I had the smallest apartment possible, with the single room barely fitting me in it. I couldn't take her in and in the near future, a baby as well. But with her family shutting her out as soon as the news about the pregnancy came out, and as she decided to keep the child without properly marrying the father, she had no one to turn to. Her parents were old fashioned and strongly believed in the ways of their religion. They wouldn't say it, and Sara wouldn't admit it out loud though she knew — they were ashamed of her. It would show on her eyes as if she faded away from time to time. On top of that, it wasn't as if she wouldn't have welcomed the idea of marriage — it was the man who decided not to take part in the future with her and their baby, a decision he made on his own. We never saw him again.
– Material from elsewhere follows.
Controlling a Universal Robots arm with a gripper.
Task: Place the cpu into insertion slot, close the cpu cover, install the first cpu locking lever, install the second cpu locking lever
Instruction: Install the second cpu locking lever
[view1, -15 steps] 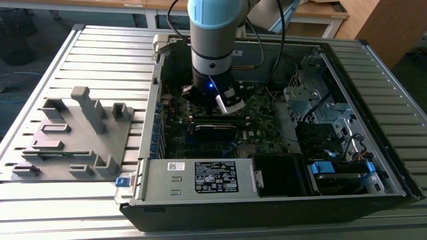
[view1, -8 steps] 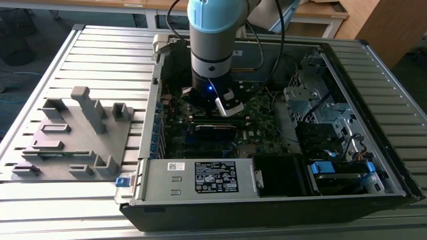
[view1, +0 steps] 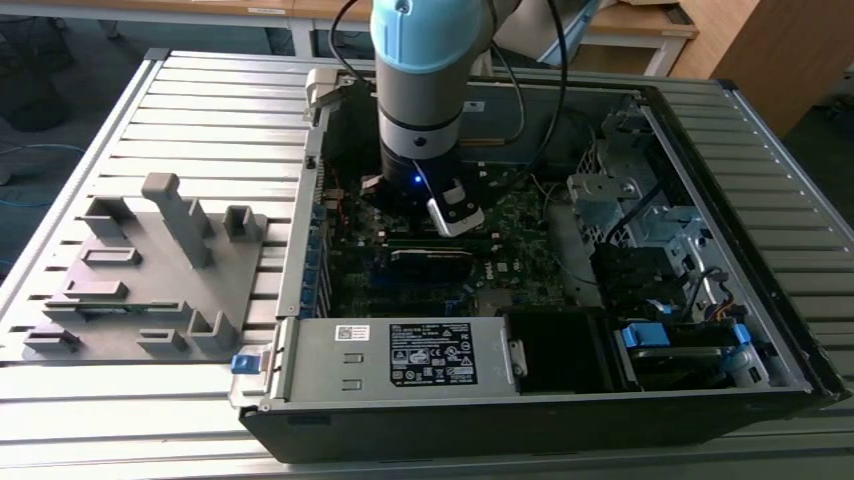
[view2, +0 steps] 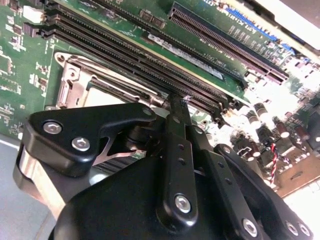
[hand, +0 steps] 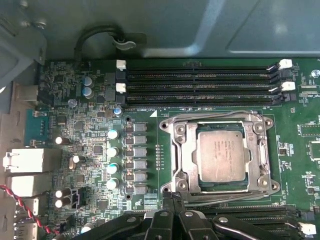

For me, however, it was clear from day one that I'd stick together through it all. After all, Sara was the only one who was there for me from some point on in my life.

So, i took another couple of extra jobs and we started hunting for apartments. Week after week nothing came along. It was always too expensive or too small, too dangerous of an area or we'd end up not getting picked by the landlords.

Always something.

One terribly snowy evening only few days before Christmas I walked the streets of the north-west side of the city. We grew desperate. We'd even go through bulletin boards of any store that had one around the entrance, and had no idea just how lucky we'd end up getting soon by sheer chance.

On one board I saw a note written by hand. — One room available — it said. Once we arrived, it turned out to be a decent sized one bedroom apartment with a joined living room/kitchen area. The old lady, Miriam, slept on a futon in front of a stove and would rent out the only bedroom — if only someone would help around the apartment and other household tasks. Lady Miriam had a curly grey hair and a limp as she walked. A cane helped her to move around.

No one would take the offer, such living arrangement. Funny enough, we all seemed to be needing something at the time. Lady Miriam desperately needed help around the house and with the expenses. Enough to give up her only bedroom to someone else. Sara and her baby on the way needed a safe and steady environment. And me? I just wanted the people I cared about to live happily. That's all.

And the deal was made. I slept on a futon on the other side of the living area and Sara and her baby on the way, Tom, took the only bedroom. From then on, slowly, we became what each of us craved for whether we admitted it or not — a family. One that had each others back. One I could greet when I opened the door. A full house.

And it's the one thing I'll cherish forever.''





Eva reached the low apartment building, only two storey high. The front doors were directly outside, and their apartment was on the ground level. Only a brick wall and a metal gate surrounding the apartment building. The narrow street only fit for one car at a time. The utility poles and streetlights which turned more dim and deeper yellow, some flickering, the closer she got and the further from the centre of the city she travelled.